Requirement:
Your response should be an exact transcription of the data, images excluded.

Provided material:
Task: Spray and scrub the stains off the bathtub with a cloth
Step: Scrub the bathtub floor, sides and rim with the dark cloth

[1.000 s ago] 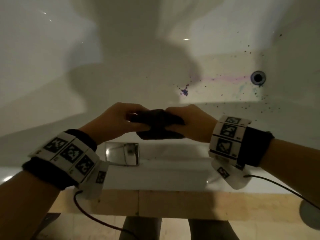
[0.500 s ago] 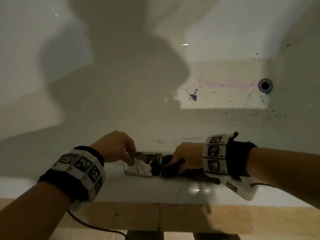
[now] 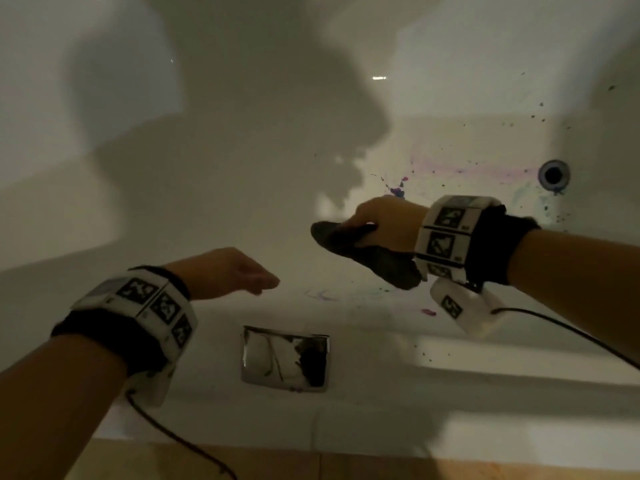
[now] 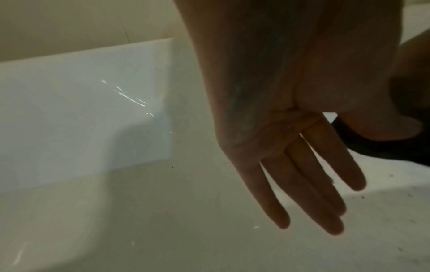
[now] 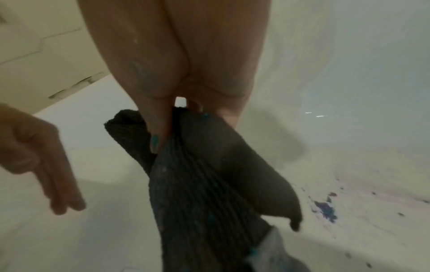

Your response:
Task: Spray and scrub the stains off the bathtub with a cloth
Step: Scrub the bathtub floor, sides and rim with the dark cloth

[1.000 s ago] 
[0.500 s ago] 
[now] 
[now] 
[now] 

Nothing remains open in this exercise.